---- Dataset extract
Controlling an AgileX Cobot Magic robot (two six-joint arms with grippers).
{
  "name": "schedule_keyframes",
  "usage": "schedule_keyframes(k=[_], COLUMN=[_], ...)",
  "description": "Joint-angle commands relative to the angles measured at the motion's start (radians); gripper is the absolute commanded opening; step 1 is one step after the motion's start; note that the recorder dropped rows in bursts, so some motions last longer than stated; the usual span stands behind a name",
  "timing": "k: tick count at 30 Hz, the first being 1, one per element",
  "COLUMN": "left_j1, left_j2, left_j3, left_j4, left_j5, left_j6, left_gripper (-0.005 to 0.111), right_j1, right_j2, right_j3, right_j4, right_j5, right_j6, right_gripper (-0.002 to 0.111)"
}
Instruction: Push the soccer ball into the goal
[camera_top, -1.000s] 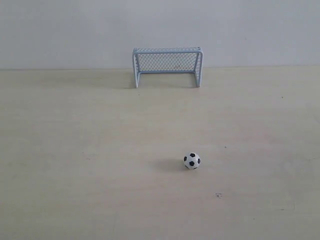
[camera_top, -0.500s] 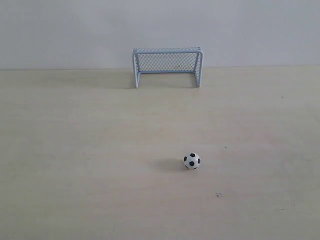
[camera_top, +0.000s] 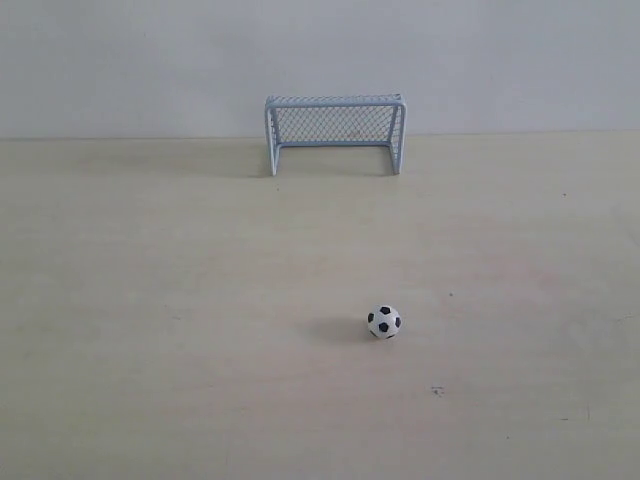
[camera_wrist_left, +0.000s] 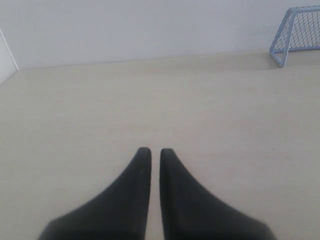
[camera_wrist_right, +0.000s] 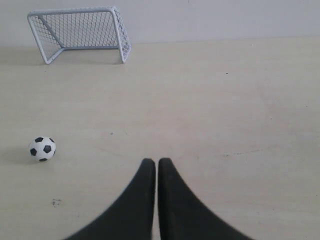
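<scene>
Goal (camera_wrist_left: 296, 31) edge-cropped (left wrist view)

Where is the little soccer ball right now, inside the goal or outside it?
Outside. The soccer ball sits on the open table, well in front of the goal, whose net holds nothing.

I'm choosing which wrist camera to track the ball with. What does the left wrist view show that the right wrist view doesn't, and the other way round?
Left wrist view only: the left gripper, closed and empty. Right wrist view only: the soccer ball, the right gripper, also closed and empty, and the whole goal. Both: the goal (cut off at the frame edge in the left view), the pale table and the wall.
</scene>
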Motion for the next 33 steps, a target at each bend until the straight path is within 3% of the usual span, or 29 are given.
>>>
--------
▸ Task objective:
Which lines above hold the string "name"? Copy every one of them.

▸ Answer to this exercise:
  "name": "schedule_keyframes",
  "description": "Joint-angle commands relative to the angles measured at the motion's start (radians); gripper is the absolute commanded opening; step 1 is one step after the motion's start; note that the recorder dropped rows in bursts, so some motions last longer than stated; the usual span stands behind a name",

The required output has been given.